### What to do
Copy out each line of the material below with no changes.

### Data segment
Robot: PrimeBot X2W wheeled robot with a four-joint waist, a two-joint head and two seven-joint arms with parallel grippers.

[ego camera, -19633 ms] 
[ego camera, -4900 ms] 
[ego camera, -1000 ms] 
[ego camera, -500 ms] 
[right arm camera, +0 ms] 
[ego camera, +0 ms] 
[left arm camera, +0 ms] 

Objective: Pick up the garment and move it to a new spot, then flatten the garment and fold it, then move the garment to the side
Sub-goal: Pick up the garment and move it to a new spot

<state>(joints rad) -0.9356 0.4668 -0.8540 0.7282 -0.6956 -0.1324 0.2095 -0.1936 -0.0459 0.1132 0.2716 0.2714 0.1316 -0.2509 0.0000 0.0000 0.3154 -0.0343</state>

### Worked solution
Robot: PrimeBot X2W wheeled robot with a four-joint waist, a two-joint head and two seven-joint arms with parallel grippers.

[ego camera, -19633 ms] 
[ego camera, -4900 ms] 
[ego camera, -1000 ms] 
[ego camera, -500 ms] 
[right arm camera, +0 ms] 
[ego camera, +0 ms] 
[left arm camera, +0 ms] 

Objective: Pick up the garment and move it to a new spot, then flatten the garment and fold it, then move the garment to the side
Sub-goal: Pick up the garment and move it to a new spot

<state>(joints rad) -0.9356 0.4668 -0.8540 0.7282 -0.6956 -0.1324 0.2095 -0.1936 -0.0459 0.1132 0.2716 0.2714 0.1316 -0.2509 0.0000 0.0000 0.3154 -0.0343</state>

No further answer is needed.